** PROBLEM **
Scan the entries for the word "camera" and return every line that has it.

** MATERIAL FOR THIS TASK **

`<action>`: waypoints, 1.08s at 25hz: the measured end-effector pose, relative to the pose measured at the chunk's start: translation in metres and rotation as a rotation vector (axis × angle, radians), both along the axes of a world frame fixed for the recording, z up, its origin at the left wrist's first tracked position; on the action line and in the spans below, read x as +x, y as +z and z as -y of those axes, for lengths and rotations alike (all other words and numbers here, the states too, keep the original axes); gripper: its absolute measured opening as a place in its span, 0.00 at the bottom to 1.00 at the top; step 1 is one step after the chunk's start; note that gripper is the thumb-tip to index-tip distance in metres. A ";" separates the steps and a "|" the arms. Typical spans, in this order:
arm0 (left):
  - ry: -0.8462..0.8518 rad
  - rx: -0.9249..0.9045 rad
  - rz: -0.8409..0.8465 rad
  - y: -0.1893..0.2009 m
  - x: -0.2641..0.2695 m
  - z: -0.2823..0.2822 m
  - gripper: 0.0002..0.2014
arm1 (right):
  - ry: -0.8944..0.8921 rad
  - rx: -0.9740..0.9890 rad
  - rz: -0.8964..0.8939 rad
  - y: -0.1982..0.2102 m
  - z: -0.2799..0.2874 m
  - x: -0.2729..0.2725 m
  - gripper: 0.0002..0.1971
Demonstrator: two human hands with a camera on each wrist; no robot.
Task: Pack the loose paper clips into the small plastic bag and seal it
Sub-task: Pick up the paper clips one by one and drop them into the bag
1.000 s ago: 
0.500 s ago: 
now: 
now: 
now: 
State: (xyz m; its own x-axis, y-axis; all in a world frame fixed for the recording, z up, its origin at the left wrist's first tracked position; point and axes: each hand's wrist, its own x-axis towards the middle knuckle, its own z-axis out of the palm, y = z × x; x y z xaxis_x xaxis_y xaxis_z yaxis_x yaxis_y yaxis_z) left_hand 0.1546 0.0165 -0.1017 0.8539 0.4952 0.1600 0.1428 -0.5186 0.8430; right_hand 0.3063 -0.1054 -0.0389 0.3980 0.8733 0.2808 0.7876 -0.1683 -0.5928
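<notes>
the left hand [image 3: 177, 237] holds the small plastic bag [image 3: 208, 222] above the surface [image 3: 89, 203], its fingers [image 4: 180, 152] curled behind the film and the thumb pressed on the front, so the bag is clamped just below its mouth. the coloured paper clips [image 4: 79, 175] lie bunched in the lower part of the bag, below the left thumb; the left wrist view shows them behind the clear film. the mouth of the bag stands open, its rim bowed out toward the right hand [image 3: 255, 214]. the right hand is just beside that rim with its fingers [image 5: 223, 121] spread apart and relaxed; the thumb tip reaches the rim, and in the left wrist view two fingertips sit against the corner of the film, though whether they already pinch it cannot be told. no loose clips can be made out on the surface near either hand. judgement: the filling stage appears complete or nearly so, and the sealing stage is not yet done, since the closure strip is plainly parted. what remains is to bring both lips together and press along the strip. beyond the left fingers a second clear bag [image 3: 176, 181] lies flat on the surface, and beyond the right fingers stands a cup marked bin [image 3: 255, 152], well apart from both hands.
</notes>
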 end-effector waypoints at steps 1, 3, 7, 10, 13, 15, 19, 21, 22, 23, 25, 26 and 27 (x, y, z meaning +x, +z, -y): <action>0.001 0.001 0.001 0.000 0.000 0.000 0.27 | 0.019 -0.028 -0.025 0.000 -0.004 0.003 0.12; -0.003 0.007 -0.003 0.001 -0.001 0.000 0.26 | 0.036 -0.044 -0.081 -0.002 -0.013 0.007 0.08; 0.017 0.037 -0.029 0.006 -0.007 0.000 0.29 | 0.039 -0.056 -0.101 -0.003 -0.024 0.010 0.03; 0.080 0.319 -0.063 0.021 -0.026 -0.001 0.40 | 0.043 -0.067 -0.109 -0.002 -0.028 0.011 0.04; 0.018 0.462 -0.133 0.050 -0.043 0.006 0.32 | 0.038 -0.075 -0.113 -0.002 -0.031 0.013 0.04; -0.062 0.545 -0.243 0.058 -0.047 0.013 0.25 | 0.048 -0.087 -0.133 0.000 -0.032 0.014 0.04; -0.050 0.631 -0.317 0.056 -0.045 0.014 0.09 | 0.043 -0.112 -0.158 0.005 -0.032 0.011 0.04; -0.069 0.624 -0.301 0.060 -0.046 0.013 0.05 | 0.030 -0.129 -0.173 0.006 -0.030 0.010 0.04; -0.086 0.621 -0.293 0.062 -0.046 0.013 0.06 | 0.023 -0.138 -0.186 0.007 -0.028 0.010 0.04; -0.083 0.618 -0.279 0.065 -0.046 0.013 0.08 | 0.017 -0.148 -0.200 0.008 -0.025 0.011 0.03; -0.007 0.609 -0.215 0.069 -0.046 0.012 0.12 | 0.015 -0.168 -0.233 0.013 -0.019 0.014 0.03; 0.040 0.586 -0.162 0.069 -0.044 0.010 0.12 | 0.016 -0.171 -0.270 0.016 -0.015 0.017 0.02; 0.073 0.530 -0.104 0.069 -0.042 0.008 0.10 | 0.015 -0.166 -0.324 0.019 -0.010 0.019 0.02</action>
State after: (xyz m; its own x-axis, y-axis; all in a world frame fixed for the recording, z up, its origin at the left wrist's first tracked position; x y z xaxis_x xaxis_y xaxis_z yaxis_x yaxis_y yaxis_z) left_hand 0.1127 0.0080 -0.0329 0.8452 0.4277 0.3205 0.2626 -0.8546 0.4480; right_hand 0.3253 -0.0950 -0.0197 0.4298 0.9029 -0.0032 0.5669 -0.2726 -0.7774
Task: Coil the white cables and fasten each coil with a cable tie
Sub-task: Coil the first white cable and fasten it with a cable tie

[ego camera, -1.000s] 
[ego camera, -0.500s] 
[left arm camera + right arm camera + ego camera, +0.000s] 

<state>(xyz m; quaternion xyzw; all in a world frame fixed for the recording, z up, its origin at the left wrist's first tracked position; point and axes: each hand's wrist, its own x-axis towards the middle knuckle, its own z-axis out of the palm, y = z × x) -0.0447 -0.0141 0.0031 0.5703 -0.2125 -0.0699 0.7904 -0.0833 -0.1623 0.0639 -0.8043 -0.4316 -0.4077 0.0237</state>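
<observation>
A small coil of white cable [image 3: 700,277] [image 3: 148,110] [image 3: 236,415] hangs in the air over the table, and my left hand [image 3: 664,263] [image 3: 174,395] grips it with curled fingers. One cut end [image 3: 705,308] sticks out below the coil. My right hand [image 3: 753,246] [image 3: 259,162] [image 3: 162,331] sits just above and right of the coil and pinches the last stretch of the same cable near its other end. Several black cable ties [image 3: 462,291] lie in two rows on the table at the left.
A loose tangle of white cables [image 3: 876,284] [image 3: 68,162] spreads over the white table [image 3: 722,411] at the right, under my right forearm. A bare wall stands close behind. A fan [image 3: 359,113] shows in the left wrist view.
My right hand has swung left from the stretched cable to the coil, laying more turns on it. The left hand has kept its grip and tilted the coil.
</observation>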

** WRITTEN ANSWER **
Demonstrator: two human hands with a camera on each wrist; no robot.
[ego camera, -1.000s] 
[ego camera, -0.500s] 
[left arm camera + right arm camera + ego camera, +0.000s] 

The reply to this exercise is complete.